The “Unbreak My Heart” singer was diagnosed by rheumatologist Daniel Jeffrey Wallace, M.D., who also appeared on the podcast episode.

“I was president of the Lupus Foundation of America and our problem was we had all these celebrities with lupus but none of them would come out,” he revealed.

Some other celebrities who have shared their lupus diagnosis include Nick Cannon, Seal, and rapper Trick Daddy.

“You would not get work,” Braxton said about revealing you have lupus as a notable figure. “I didn’t get work at first. No one wanted to put me on the stage. ‘Well, suppose she collapses on stage? And insurance? How are we going to do that?’” she said.

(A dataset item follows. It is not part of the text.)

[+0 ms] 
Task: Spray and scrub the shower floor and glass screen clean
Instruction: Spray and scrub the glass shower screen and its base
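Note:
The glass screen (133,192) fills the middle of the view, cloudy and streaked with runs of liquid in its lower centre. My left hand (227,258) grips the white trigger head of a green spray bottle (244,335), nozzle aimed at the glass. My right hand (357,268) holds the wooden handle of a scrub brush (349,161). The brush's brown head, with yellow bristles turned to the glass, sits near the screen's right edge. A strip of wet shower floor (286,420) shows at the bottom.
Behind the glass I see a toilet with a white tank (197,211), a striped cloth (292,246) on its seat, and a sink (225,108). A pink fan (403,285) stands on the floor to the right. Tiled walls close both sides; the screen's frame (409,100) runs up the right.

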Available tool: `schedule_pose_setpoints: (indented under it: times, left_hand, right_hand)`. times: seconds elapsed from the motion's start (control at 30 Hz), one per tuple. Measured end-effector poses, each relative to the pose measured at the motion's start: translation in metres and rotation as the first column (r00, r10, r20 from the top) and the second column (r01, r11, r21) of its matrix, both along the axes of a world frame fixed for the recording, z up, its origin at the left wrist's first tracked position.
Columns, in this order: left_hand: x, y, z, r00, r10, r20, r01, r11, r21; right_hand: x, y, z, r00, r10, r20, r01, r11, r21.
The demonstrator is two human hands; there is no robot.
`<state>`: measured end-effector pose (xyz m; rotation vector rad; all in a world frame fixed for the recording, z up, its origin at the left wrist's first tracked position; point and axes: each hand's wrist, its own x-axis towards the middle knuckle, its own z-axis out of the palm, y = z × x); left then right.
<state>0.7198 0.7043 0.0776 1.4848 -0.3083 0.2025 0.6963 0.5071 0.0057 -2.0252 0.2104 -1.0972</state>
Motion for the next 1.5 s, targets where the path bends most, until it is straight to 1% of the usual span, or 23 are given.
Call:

During the interview, the Grammy award-winning artist took a trip down memory lane, recalling the hoops she had to jump through to get diagnosed. She stated feeling like a “hypochondriac” (someone who is overly anxious about their health) before Wallace finally filled her in on what was happening within her body.

“It takes an average of three and a half years for somebody with non-organ-threatening lupus to get diagnosed and an average of four different doctors,” Wallace shared.

Braxton revealed that she saw “at least” six doctors before getting her diagnosis, which she finally received after collapsing during a performance in Las Vegas. Last year, Braxton also shared that she had to undergo emergency heart surgery because of lupus-related complications. This happened around the time her sister Traci died from cancer in 2022.

“I was telling people I don’t feel well,” she said. “We always try to fake that we’re feeling great or we don’t want to worry anyone.”

Braxton concluded her thoughts by emphasizing the importance of being vocal about lupus and spreading the word.  

“[It’s] important that I pioneer and be an advocate, and tell other people about it and talk about my story, and hopefully, you can help someone,” Braxton said. “There’s nothing to be ashamed of. Nothing.”